OP-ED

Biden’s Political Need for an Antitrust Orgy

By Robert Bork, Jr.

May 10, 2024

When JP Morgan CEO Jamie Dimon said in a recent Wall Street Journal podcast that that “the consumer is in pretty good shape” because “housing prices are up, stock prices are up, jobs are plentiful,” he inherited the digital whirlwind.

“I’m sorry, what?” replied TikTok influencer Anna @CreativeChronicles. “The stimulus checks? The ones that went out in 2020 and 2021, we’re still ‘spending it down’? Who is he talking about? People are not doing well. The country is literally unaffordable. Childcare, groceries, you’ve got Kellogg’s out there telling us to eat cereal for dinner.”

Anna’s retort went viral at light speed because consumers are feeling palpable pain from unaffordable food, housing, and energy prices. The current inflation rate has jumped up to 3.5 percent, adding fresh pain on top of several years of price increases.

Inflation is the likely reason the Conference Board’s consumer confidence index deteriorated for the third straight month in April, falling to levels not seen since the pandemic.

Likely voters tell pollsters that inflation is the red-hot issue. They remember low inflation and big pre-COVID wage gains under Donald Trump. It is for this reason that Joe Biden’s effort to celebrate the fruits of “Bidenomics” fell as flat as Dimon’s interview. To have any chance of re-election, President Biden needs a scapegoat for inflation he can hang around Trump’s neck. So the president kicked off the election season with the most political State of the Union address in history, blaming business for padding profits with high prices and “shrinkflation.” The words “10 percent fewer Snickers” may not compete with “the last best hope of earth,” but it set Biden’s theme for the 2024 presidential campaign.

Blaming business for inflation leaves unexplained why inflation had been low from the mid-1980s to the 2020s. What is the likelihood that evil corporations waited for more than 40 years before conspiring against the American consumer? Or is there a likelier explanation for inflation than government spending that is now exceeding the previous all-time high debt-to-GDP ratio of 100 percent at the end of World War Two?

As a result of this overspending, the national budget today devotes more to paying interest on the national debt than is spent on the Department of Defense, almost $1 trillion a year. Fiscal probity would make sense as a campaign theme. But President Biden, the spender-in-chief, can’t go there. To make his case, Biden must turn to his executive branch regulatory enforcers in unprecedented ways to support his campaign.

Biden is thus using the Justice Department’s Antitrust Division and the Federal Trade Commission the way airports once dispatched crews to hose down runways with fire-suppression foam for crippled planes about to make a belly landing.

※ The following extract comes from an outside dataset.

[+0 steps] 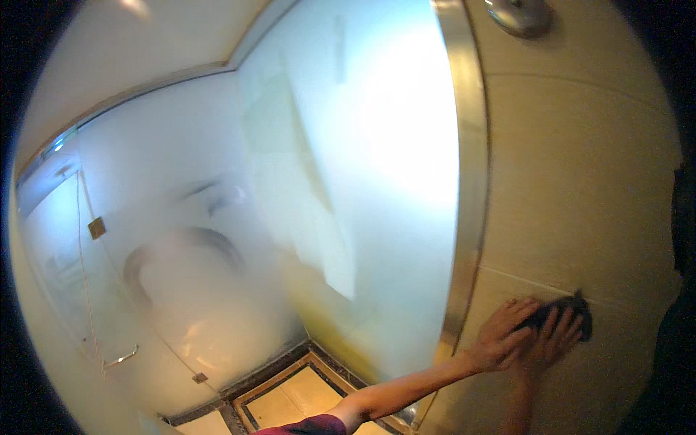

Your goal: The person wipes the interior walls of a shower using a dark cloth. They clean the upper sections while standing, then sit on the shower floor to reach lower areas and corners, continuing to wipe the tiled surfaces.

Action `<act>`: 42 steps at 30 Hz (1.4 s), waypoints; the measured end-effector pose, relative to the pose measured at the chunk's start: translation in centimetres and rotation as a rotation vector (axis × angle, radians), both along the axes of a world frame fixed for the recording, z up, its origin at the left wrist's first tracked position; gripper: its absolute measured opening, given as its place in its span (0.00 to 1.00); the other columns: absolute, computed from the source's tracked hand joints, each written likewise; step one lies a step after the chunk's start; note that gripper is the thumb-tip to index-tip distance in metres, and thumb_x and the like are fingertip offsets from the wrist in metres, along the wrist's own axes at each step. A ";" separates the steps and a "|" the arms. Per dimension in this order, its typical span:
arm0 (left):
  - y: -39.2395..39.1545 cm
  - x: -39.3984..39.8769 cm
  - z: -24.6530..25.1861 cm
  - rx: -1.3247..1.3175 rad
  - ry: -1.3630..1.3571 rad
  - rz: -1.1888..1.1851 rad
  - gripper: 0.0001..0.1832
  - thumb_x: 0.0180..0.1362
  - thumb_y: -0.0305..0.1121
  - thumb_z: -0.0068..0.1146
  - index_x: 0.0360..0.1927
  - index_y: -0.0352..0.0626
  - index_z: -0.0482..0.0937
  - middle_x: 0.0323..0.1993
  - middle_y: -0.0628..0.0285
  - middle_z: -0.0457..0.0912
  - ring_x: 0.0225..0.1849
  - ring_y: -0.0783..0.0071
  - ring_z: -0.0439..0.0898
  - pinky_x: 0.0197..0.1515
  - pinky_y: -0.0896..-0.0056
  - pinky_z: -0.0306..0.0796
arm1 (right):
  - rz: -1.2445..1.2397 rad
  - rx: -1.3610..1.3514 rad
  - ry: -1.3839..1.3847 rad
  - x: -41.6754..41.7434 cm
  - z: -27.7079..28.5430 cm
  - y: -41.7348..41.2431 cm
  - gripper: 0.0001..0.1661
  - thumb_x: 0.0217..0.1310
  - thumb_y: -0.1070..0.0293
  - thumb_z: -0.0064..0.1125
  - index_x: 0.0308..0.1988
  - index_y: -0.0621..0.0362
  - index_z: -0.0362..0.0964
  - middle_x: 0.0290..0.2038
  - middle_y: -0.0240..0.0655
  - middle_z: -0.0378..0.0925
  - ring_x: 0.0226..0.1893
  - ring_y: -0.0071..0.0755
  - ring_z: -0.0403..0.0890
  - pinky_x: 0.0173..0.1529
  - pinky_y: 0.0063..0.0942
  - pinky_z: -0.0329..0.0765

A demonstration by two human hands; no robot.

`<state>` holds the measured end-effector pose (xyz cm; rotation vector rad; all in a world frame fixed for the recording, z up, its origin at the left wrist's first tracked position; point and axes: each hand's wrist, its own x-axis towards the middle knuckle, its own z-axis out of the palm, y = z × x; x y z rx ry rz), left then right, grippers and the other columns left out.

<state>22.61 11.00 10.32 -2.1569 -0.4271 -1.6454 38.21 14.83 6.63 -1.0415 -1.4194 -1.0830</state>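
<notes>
Both of my hands are at the lower right, pressed against a beige tiled wall. A dark cloth lies flat on the wall beneath them, near a tile joint. My left hand rests at the cloth's left edge, its fingers reaching onto the cloth. Beside it and partly overlapped by it, my right hand lies over the cloth with its fingers spread. The palms are turned to the wall, so whether either hand grips the cloth is hidden.
A frosted glass shower enclosure with a metal frame stands left of the wall. Its door handle is at the lower left. A round metal fixture sticks out at the top right. Below is a dark-bordered tiled floor.
</notes>
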 end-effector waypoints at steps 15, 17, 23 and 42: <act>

These regulators are hosing the business world with poorly supported antitrust cases. But Biden’s regulators are giving him what he needs—almost daily headlines on how his antitrust regulators are humbling greedy businesses for raising prices.

Consider the antitrust case against the proposed Kroger-Albertsons merger. From Reagan to Trump, food price increases were modest—about 2.5 percent a year. After the supply chain disruption of COVID and Biden initiatives like the risibly named Inflation Reduction Act, food prices jumped. And boy, did they jump—17 percent through 2022 and 2023. So now regulators are trying to soften Air Force One’s belly landing by prosecuting “Big Grocery” for “greedflation.”

Big Tech remains another favorite whipping boy. The FTC is suing Meta for creating a monopoly in a peculiarly defined “personal social networking” segment of the market, while Facebook continues to face stiff market competition to retain younger users. The Justice Department is suing Google for “monopolizing” a search market that consumers can access at zero cost and switch services with a few clicks. They’re also suing Apple for creating well-designed, luxury products that consumers love while facing stiff competition from Samsung and Google in the smartphone market. Amazon is being sued for driving price increases, while the government complaint also targets Amazon’s policies of discounting against the rest of the market.

Expect most of these nonsensical cases to fade out in the courts. But they are doing what they are designed to do. These cases are meant to appeal to the court of public opinion. Just as President Biden transformed the State of the Union Address with an explicitly partisan speech without a hint of reaching across the aisle, so too is he transforming his antitrust regulators into the policy equivalent of campaign speechwriters whose briefs are the stuff of headlines.

It is a desperate move—the political equivalent of cereal for dinner. It is unlikely to buy forgiveness from voters savaged by inflation. Until the election is over, however, businesses should expect to continue to be the administration’s antitrust piñata.